Using the entries that follow, report the number of lines that include the string "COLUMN", without any other text.

[Records from a dataset]
· · · · · · ·

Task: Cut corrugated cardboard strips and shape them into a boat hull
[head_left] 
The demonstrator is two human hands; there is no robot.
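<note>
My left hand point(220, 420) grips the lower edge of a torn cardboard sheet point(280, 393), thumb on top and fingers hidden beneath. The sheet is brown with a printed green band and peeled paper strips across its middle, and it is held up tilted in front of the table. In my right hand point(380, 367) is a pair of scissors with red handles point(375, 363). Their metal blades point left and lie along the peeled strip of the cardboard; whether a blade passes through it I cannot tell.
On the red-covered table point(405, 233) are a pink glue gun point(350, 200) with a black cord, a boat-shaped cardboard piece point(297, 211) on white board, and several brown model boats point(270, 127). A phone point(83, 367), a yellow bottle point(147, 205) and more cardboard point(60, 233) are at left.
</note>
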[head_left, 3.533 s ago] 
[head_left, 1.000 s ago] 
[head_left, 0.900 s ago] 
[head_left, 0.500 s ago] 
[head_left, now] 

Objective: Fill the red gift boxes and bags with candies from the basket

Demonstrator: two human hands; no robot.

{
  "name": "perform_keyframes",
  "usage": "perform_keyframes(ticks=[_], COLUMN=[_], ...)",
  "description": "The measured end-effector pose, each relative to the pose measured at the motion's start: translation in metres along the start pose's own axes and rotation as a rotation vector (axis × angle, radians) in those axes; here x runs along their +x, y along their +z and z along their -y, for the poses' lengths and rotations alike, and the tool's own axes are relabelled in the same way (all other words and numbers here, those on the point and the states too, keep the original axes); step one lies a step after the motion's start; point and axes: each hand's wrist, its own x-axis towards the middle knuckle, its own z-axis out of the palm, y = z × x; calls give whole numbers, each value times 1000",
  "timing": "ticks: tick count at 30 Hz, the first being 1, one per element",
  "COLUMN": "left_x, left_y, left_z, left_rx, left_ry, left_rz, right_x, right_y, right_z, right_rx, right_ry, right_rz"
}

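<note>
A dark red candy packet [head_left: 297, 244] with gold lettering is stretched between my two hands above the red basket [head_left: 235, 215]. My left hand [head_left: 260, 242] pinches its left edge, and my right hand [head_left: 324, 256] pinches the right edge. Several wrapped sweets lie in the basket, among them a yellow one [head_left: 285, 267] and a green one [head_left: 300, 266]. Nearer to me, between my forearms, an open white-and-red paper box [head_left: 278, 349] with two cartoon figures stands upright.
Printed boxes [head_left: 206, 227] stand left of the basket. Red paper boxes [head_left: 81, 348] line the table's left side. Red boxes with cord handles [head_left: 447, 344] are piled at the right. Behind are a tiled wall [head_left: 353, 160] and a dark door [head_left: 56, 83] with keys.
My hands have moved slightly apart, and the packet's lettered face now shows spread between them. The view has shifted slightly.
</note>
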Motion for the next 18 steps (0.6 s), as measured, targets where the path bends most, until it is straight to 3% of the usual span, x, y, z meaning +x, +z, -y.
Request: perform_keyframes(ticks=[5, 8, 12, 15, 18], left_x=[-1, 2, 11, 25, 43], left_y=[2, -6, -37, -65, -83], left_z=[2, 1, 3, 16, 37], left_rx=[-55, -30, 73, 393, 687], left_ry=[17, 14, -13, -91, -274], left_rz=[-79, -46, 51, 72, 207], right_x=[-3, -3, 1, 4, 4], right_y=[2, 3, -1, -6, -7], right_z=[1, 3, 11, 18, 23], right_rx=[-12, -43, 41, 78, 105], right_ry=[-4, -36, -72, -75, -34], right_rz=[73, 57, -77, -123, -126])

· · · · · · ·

§ **Completed task**:
2